SELECT u.user_id, m.name, IFNULL(sum(p.price), 0) as revenue
FROM user u
CROSS JOIN months m
LEFT JOIN product d
ON u.user_id = d.user_id
LEFT JOIN purchase p
ON DATE_FORMAT(p.purchase_date, '%M') = m.name
AND DATE_FORMAT(p.purchase_date, '%Y') = DATE_FORMAT(CURRENT_DATE, '%Y')

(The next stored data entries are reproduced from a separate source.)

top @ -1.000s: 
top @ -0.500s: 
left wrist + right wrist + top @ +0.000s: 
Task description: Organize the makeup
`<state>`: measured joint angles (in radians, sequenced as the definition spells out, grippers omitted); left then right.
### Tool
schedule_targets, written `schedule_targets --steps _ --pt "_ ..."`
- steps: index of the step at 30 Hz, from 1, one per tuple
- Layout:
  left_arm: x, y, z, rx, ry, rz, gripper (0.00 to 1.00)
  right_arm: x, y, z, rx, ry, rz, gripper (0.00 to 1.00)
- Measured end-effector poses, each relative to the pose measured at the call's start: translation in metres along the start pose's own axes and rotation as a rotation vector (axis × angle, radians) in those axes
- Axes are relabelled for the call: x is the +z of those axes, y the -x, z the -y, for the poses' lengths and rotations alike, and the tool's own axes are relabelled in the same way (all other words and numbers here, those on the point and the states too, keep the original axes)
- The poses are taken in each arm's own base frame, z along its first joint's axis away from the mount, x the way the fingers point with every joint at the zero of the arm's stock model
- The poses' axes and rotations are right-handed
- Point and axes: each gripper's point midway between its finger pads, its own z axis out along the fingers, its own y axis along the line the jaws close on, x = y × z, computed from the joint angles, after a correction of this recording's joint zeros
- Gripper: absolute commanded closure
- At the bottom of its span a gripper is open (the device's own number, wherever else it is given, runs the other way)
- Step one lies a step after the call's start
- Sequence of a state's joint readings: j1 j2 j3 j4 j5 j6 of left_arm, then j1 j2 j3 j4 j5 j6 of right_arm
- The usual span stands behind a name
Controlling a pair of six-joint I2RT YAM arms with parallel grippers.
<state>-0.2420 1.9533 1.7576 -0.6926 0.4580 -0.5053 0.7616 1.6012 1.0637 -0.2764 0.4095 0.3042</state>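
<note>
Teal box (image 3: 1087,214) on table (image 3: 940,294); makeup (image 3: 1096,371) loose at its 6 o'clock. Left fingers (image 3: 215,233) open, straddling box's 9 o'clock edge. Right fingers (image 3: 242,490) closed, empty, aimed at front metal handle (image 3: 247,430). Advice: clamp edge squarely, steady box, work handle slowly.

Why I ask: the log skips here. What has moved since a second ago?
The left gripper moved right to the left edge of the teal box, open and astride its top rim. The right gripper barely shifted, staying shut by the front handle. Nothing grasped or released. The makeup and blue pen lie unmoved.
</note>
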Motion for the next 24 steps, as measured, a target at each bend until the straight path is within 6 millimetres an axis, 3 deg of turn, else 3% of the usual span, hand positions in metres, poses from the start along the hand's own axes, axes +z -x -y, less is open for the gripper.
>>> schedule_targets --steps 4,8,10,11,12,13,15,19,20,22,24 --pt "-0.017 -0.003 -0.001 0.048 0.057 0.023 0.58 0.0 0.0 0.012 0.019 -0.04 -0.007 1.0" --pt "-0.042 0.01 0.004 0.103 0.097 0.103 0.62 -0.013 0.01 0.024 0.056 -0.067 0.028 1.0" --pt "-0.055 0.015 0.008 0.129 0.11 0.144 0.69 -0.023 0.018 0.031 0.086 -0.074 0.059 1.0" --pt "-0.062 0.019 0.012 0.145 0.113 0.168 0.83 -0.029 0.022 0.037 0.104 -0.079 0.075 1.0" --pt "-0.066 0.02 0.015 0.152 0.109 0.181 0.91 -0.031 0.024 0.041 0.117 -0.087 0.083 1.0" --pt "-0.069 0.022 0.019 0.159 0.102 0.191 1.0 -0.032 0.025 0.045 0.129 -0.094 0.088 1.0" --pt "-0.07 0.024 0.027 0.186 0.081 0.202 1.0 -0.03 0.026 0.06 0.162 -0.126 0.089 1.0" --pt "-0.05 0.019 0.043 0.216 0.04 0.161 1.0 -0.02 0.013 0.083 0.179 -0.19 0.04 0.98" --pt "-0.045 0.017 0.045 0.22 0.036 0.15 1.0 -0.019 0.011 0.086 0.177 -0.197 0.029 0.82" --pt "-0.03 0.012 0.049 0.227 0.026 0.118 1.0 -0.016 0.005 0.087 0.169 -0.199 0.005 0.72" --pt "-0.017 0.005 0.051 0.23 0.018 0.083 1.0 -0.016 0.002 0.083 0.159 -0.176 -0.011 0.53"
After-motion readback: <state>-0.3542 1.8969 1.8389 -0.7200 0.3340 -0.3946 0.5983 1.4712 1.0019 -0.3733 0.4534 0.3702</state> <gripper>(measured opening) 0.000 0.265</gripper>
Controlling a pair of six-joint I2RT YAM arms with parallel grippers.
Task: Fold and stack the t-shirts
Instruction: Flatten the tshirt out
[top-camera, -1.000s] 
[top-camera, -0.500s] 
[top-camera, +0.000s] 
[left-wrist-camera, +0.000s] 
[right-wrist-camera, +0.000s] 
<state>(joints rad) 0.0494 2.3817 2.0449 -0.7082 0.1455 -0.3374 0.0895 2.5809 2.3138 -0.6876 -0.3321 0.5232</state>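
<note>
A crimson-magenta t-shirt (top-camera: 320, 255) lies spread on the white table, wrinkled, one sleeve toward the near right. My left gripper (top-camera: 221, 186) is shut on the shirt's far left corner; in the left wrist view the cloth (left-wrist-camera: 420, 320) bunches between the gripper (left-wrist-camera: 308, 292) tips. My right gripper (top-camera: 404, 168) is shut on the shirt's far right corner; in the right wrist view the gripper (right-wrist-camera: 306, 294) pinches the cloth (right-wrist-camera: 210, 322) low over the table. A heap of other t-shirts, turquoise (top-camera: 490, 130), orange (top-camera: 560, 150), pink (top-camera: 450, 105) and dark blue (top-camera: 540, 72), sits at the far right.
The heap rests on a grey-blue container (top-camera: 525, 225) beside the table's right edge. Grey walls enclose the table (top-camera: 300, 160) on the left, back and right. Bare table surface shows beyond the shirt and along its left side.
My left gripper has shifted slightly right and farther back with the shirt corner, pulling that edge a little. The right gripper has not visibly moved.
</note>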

AND p.product_id = d.product_id
AND p.status = 2
WHERE u.user_id = <user you care about>
GROUP BY u.user_id, m.name
ORDER BY m.id ASC;
LEFT JOIN on product, and add a WHERE clause where user_id is null or user_id is equal to your value.
What did you try?
SELECT months.name, u.user_id, sum(IFNULL(purchase.price, 0)) as revenue
FROM months
LEFT JOIN purchase pu
ON DATE_FORMAT(purchase.purchase_date, '%M') = months.name
AND DATE_FORMAT(purchase_date, '%Y') = DATE_FORMAT(CURRENT_DATE, '%Y')
AND purchase.status = 2
LEFT JOIN product pr
ON pr.product_id = pr.product_id
LEFT JOIN user u
ON u.user_id = pr.user_id
GROUP BY pu.name, u.user_id
ORDER BY months.id ASC;
An inner-select Seems to do the trick. The left join on the purchase alone was not enough filtering. Here is the solution that works for me:
SELECT m.name, IFNULL(sum(b.price), 0) as revenue
FROM months as m
LEFT JOIN (SELECT price, purchase_date, status
FROM purchase, product
WHERE purchase.product_id = product.id
AND product.user_id = 1) as b
ON DATE_FORMAT(b.purchase_date, '%M') = m.name
AND DATE_FORMAT(b.purchase_date, '%Y') = DATE_FORMAT(CURRENT_TIMESTAMP, '%Y')
AND status = 2
GROUP BY m.name
ORDER BY m.id ASC
Where you would obviously change the '1' based on which user you wanted to look at.
Thanks everyone for pitching in, made debugging faster.